» What is needed
Copy out the data word for word, without any of its pictures.

━━━ Provided information

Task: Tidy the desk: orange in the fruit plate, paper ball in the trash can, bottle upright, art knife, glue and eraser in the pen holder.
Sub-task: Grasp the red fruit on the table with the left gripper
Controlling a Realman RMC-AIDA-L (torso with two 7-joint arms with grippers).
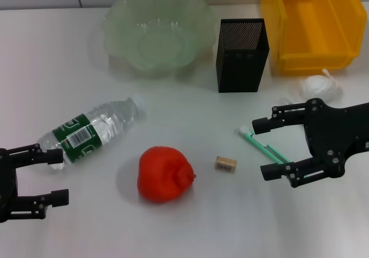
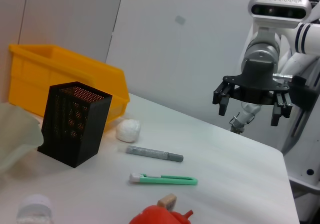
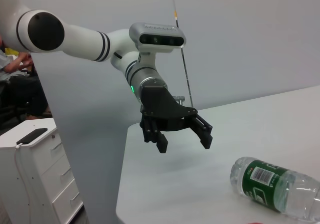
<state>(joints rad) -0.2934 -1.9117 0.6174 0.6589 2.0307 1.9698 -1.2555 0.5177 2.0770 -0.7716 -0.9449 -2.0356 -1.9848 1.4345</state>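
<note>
Right gripper (image 1: 271,148) hangs spread wide over the green knife (image 1: 264,147) lying flat near the holder (image 1: 242,55). I'd drop straight down, pinch across its narrow body mid-length. Left gripper (image 1: 49,174) sits open by the bottle (image 1: 92,131).

Robot lab or office: white partition walls, drawer cabinet (image 3: 45,184) (phone on top).
</note>
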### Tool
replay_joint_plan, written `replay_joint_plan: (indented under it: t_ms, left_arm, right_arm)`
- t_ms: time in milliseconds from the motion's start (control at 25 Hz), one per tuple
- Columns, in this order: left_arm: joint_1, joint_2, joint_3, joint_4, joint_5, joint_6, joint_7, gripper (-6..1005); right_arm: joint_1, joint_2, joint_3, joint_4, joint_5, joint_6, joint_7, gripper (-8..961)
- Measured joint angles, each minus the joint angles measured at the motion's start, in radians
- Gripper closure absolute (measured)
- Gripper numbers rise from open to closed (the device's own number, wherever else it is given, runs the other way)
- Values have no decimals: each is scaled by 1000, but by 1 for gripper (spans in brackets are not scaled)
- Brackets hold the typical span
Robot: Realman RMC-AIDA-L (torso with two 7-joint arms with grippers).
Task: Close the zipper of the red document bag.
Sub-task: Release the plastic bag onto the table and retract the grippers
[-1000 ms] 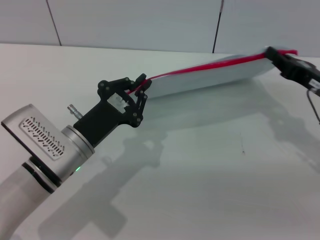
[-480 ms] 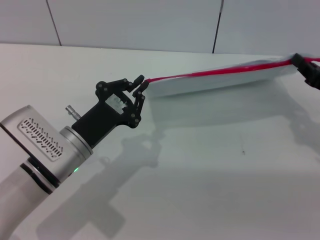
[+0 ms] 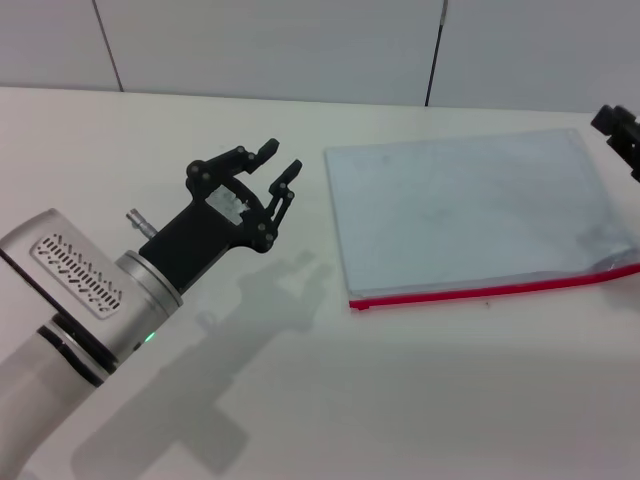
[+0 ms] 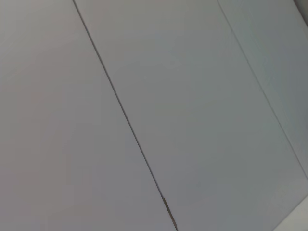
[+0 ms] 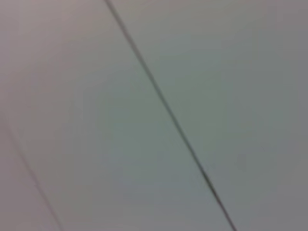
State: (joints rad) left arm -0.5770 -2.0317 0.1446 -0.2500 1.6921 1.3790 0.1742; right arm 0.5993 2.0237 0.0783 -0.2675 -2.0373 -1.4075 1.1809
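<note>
Pouch first: the flat, pale blue-grey translucent plastic document bag point(image 3: 470, 210) lies on the white table point(image 3: 400, 390), right of centre, its thin bright red zipper strip point(image 3: 495, 290) running along the near long edge, lifting slightly at the far right end. Left gripper point(image 3: 282, 166) hovers just beside the bag's left edge, fingers spread apart, gripping nothing. Right gripper point(image 3: 622, 128) peeks in at the bag's far right corner; its pincer state cannot be told. Both wrist views show only grey wall panels point(image 4: 192, 96) with dark seams.

Matte black left hand point(image 3: 278, 166) with linked fingers point(image 3: 262, 149) pinned by small round screws; black wedge mount, short silver stud, silver cylindrical wrist with slotted vent plate and green light. Black right hand point(image 3: 622, 128) barely visible.
</note>
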Motion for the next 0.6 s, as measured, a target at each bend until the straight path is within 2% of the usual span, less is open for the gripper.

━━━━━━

» Exercise output
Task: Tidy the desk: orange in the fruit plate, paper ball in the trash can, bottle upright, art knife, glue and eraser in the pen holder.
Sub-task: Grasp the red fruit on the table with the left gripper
Controlling a Realman RMC-AIDA-L (torso with two 7-joint arms with grippers).
<state>(joints rad) -0.2934 -1.9117 0.6174 0.6589 2.0307 1.9698 -1.2555 0.5177 2.0770 -0.7716 -0.9449 -2.0356 -1.9848 1.4345</state>
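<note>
Right gripper (image 1: 271,148) hangs spread wide over the green knife (image 1: 264,147) lying flat near the holder (image 1: 242,55). I'd drop straight down, pinch across its narrow body mid-length. Left gripper (image 1: 49,174) sits open by the bottle (image 1: 92,131).

Robot lab or office: white partition walls, drawer cabinet (image 3: 45,184) (phone on top).
</note>
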### Tool
replay_joint_plan, written `replay_joint_plan: (indented under it: t_ms, left_arm, right_arm)`
- t_ms: time in milliseconds from the motion's start (control at 25 Hz), one per tuple
- Columns, in this order: left_arm: joint_1, joint_2, joint_3, joint_4, joint_5, joint_6, joint_7, gripper (-6..1005); right_arm: joint_1, joint_2, joint_3, joint_4, joint_5, joint_6, joint_7, gripper (-8..961)
- Measured joint angles, each minus the joint angles measured at the motion's start, in radians
- Gripper closure absolute (measured)
- Gripper numbers rise from open to closed (the device's own number, wherever else it is given, runs the other way)
- Values have no decimals: each is scaled by 1000, but by 1 for gripper (spans in brackets are not scaled)
- Brackets hold the typical span
Robot: Realman RMC-AIDA-L (torso with two 7-joint arms with grippers).
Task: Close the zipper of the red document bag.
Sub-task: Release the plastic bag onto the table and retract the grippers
[-1000 ms] 
[-480 ms] 
[+0 ms] 
[+0 ms] 
[+0 ms] 
State: (joints rad) left arm -0.5770 -2.0317 0.1446 -0.2500 1.6921 1.3790 0.1742; right arm 0.5993 2.0237 0.0783 -0.2675 -2.0373 -1.4075 1.1809
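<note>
Pouch first: the flat, pale blue-grey translucent plastic document bag point(image 3: 470, 210) lies on the white table point(image 3: 400, 390), right of centre, its thin bright red zipper strip point(image 3: 495, 290) running along the near long edge, lifting slightly at the far right end. Left gripper point(image 3: 282, 166) hovers just beside the bag's left edge, fingers spread apart, gripping nothing. Right gripper point(image 3: 622, 128) peeks in at the bag's far right corner; its pincer state cannot be told. Both wrist views show only grey wall panels point(image 4: 192, 96) with dark seams.

Matte black left hand point(image 3: 278, 166) with linked fingers point(image 3: 262, 149) pinned by small round screws; black wedge mount, short silver stud, silver cylindrical wrist with slotted vent plate and green light. Black right hand point(image 3: 622, 128) barely visible.
</note>
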Motion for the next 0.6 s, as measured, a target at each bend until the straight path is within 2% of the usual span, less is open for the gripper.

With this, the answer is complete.